▶ **Required work**
From the records below, report the number of lines that contain "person", and add nothing.

Collected data entries:
*****
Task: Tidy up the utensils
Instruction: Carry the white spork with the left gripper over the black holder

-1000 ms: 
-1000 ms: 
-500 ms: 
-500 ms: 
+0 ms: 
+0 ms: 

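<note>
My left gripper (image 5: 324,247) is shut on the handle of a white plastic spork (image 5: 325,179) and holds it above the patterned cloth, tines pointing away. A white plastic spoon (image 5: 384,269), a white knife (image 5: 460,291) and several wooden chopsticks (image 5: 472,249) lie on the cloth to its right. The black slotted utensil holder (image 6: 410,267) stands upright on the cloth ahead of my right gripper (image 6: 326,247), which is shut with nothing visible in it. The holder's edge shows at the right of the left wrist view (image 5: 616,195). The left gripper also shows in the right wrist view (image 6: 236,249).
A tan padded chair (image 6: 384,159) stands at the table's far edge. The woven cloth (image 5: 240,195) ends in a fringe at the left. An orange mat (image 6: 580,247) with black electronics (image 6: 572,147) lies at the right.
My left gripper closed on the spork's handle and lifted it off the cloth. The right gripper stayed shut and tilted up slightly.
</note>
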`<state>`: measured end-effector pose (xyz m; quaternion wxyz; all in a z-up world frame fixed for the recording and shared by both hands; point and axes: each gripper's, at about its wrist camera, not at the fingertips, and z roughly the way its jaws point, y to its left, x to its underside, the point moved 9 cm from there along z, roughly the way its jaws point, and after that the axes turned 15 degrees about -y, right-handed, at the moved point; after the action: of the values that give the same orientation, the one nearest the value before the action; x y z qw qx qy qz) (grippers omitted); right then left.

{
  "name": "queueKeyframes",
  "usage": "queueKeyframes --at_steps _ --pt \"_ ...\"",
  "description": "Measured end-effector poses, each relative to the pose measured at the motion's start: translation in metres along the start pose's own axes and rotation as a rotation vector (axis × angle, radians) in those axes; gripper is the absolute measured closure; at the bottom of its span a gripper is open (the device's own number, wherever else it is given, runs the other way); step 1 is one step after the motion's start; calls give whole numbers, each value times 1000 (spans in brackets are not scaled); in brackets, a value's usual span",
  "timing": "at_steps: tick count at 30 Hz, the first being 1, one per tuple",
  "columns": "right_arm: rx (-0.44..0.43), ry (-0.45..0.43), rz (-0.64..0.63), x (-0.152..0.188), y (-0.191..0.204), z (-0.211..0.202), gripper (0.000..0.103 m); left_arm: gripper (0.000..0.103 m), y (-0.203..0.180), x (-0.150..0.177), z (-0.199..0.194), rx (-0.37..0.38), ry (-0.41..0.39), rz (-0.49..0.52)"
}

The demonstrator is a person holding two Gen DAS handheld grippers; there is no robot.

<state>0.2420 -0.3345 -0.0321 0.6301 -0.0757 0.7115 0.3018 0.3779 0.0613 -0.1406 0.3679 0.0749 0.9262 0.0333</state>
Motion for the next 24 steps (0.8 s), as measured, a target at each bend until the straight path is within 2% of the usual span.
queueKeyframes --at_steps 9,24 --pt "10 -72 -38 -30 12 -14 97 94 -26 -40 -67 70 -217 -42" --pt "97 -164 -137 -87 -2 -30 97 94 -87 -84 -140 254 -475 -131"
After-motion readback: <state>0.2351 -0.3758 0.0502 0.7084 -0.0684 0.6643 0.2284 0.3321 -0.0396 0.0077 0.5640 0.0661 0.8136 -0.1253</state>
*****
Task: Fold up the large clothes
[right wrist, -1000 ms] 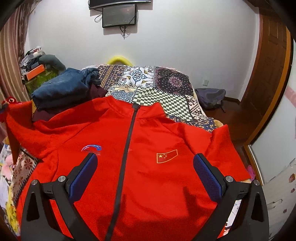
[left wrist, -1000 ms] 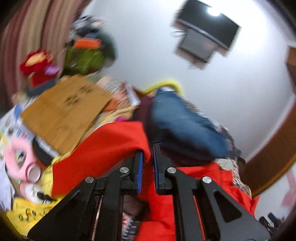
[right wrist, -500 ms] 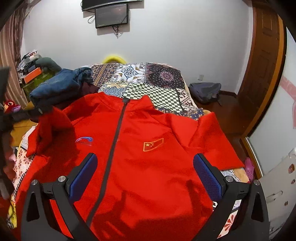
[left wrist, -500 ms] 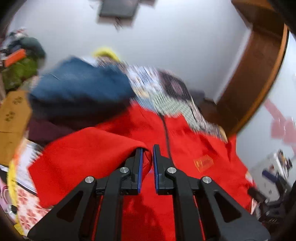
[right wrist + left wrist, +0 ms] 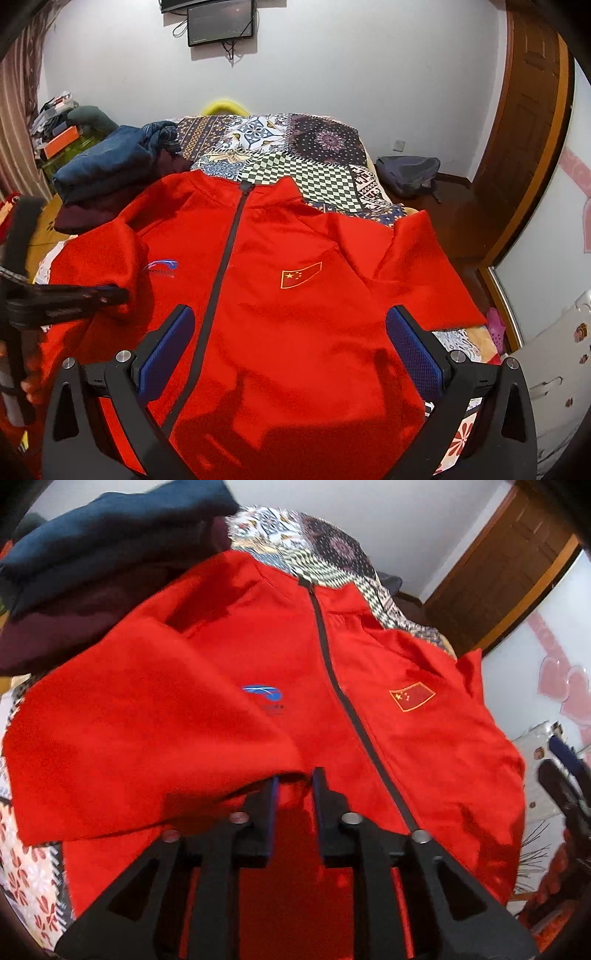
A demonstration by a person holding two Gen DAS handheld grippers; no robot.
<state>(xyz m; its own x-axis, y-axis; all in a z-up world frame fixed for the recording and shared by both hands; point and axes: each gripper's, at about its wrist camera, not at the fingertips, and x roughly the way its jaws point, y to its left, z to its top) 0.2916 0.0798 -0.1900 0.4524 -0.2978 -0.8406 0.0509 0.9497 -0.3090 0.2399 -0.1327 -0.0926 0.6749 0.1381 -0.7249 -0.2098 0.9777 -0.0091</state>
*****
▶ **Exercise result**
2